Blatchley sent the pamphlet to Thomas Jefferson, who replied from Monticello on October 21, 1822, praising its philanthropy while doubting that communal property could scale to a large nation and instead advocating the diffusion of education. The letter, preserved by Blatchley, was later shared with Robert Owen during Owen's 1824 American tour. Although the society did not found a lasting settlement, historians credit its writings with anticipating elements of later communitarian and labor movements in the United States.

== Political and labor reform ==
By the late 1820s Blatchley supported the Working Men's Party in New York City and wrote for the Working Man's Advocate, linking communitarian ideals to contemporary labor and anti-Masonic critiques of elite power. Contemporary reports place him on a Working Men's ticket for the state assembly in 1829, though he was not elected. He is also recorded as secretary to a New York-state Anti-Masonic committee around 1830.

== Correspondence with Jefferson and Madison ==
Blatchley entered into polite exchanges with national statesmen.

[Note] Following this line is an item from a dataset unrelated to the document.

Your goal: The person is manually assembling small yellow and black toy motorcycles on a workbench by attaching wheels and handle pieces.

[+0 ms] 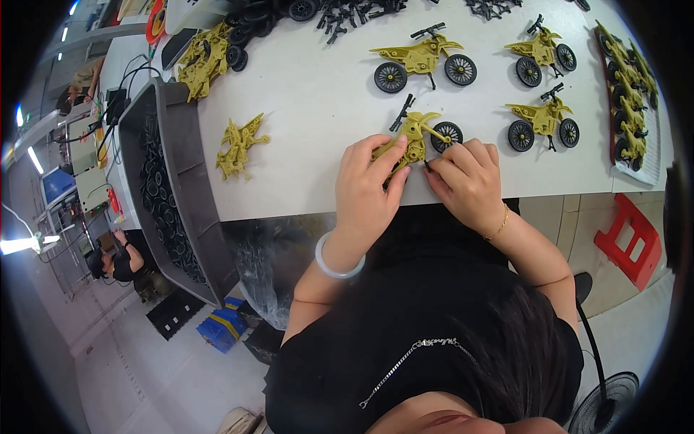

In May 1815 he wrote to James Madison, enclosing a pacifist tract and proposing educational remedies for postwar society; the letter survives in the National Archives. His 1822 correspondence with Thomas Jefferson (noted above) offers a concise contemporary assessment of the prospects and limits of American communitarianism.

== Early printed critique of Mormonism ==
Late in 1829 Blatchley corresponded with Oliver Cowdery and Martin Harris about the forthcoming “Gold Bible.” Cowdery's reply of November 9, 1829, published in Gospel Luminary (Dec. 10, 1829), explained why Joseph Smith could appear as “author” for legal purposes while believers maintained he was merely the divinely guided translator.

On February 20, 1830, weeks before the organization of the church, Blatchley's article “Caution Against the Golden Bible” appeared in the New-York Telescope, highlighting repetitive phrasing and grammatical errors in sample pages and warning readers about the new sect. Modern editors of the Joseph Smith Papers note the piece as an early public challenge to Smith's claims during the book's production and copyright period.

== Death and legacy ==
Blatchley died in New York City on December 5, 1831, aged 58; his death notice ran in the New-York Spectator on December 13. He left no known children. His pamphlets, especially Some Causes of Popular Poverty (1817) and An Essay on Common Wealths (1822), have been discussed by historians of early American socialism and labor democracy for anticipating later Owenite and religious-communitarian experiments in the 1830s–1840s.